System Shenanigans

b2ap3_thumbnail_systemantics.jpgLast week I put out the Black Swan In The Enterprise, which argued that most uptime planning comes from the ability to predict the future — and sometimes, the future is wildly different that you would have predicted.  Things fall apart; the centre does not hold — and they fall apart very differently than what the team planned for up front.  If that’s the case, what’s the company to do, and how can Operating Systems promise those 99.995% uptimes and take themselves seriously?

System Effects

The incredibly positive uptimes we see in sales and marketing material all come from the same place — looking at one component of the project in isolation.  For example, let’s look at that Amazon Outage again.  The severs lost power.  This has nothing to do with the operating system, it’s not the fault of the operating system!  You can almost hear the executives arguing “look, man, I said 99.995% uptime, but you can’t get that if you yank the power cord out.”

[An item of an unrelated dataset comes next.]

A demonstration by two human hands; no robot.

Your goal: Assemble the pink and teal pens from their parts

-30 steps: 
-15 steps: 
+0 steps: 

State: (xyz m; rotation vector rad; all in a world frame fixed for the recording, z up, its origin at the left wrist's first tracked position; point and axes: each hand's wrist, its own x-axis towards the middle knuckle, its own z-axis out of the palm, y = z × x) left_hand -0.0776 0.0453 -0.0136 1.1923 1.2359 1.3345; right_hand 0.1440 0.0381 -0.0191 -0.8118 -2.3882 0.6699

Or yank the internet connection.

Or a bridge or router fails.

Or a sysadmin makes a mistake an mis-configures a router table.

Or a sysadmin bingos a firewall rule, and suddenly your webserver is prevented to talking to the internet.

Or the loadbalancer gets bingoes, pointing to an old server that is no longer there.

Or …

The problem isn’t an individual component — it is all the components, acting as a system.   Just like the old cliche, the delivery chain of software is only as strong as its weakest link.  My suggestion on what to do with this is more than a little bit counter-intuitive.

A Surprising Discovery

Above I talked about computers as a system, but systems are more than computers.  Get ten human beings together to build software, and you have a different kind of system.  Go to the doctor with a problem breathing, and you’ll discover a different kind of system — the human body.  It’s the body I will start with.

The human body is fascinating as a system because it is so amazingly redundant – two ears, two lungs, two nostrils – two ways of breathing air for goodness sake (nose and mouth).

To an ‘efficiency expert’, the human body might look like an over-populated department, full of fat, ready to be sliced.  Why, out of one person you could practically make two!

Except it turns out that redundancy is the reason the human body works.

John Gall, a medical doctor, noticed this in his own research, and realized that it applies to more than human.  He went on to write Systemantics; How Systems Work, and Especially How They Fail. His first, most basic insight:  In any system that has developed in an evolutionary way, some component is failing and being compensated for that failure by some other component.  All.  The.  Time.

So if you’ve ever worked in an organization that grew up organically, and felt that the middle managers were bailing out the executives, or the project managers doing the work for the analysts, or the testers existed to ‘save the bacon’ of the programmers — well, you were right.  That was exactly what was happening, and as it should be. That is simply what happens in systems that evolve.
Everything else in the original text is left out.